Months of Meryl: Ironweed (1987)

John and Matthew are watching every single live-action film starring Meryl Streep. 

 #14 — Helen Archer, a dying homeless alcoholic.

JOHN: Behold, the most devastating sequel to Heartburn imaginable. Directed by Hector Babenco and adapted by William Kennedy from his own Pulitzer-winning novel, Ironweed follows Francis (Jack Nicholson) and Helen (Streep), two homeless drifters biding their time and eking out their lives in Depression-era Albany. At nearly two and a half hours long, Ironweed is a bleak, wrenching study of poverty with nary a promise of redemption in sight. We’re talking about a movie whose most uplifting and musical scene is chased with a crushing dose of hopeless reality, a movie in which dogs assail a woman’s frozen corpse outside a church, digging graves is considered a good day’s work, and ramshackle vagrants pray they drink enough liquor to die in their sleep. It’s a tough sell and an even tougher sit, but Ironweed features one of Streep’s most spellbinding transformations.
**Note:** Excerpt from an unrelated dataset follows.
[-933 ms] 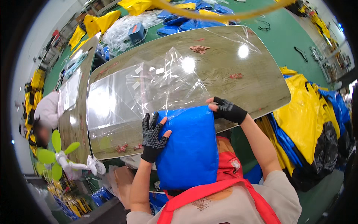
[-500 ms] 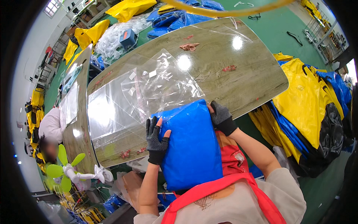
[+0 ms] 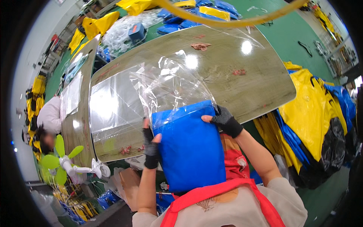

Helen Archer does not make her entrance for a good twenty minutes. First we watch Nicholson’s Francis dig graves, slug whiskey, and fecklessly address the headstone of his deceased infant son, who he dropped and killed in a drunken daze. In the basement of a church serving free hot meals for the homeless, Helen slips through the door, a regular who, after some time away, returns to more of the same, reuniting with her moribund companion Francis. Streep’s Helen is shrewd enough to get herself warm and fed, but something about Helen suggests that she isn’t entirely there; it’s almost as if she is suspended halfway between life and death, past and present.

Helen, who we will come to learn is a former singer and concert pianist, constantly recollects the glory of her dashed dreams with utmost clarity, as again Streep is able to conjure a memory so expressively that one believes it to be as true as fact...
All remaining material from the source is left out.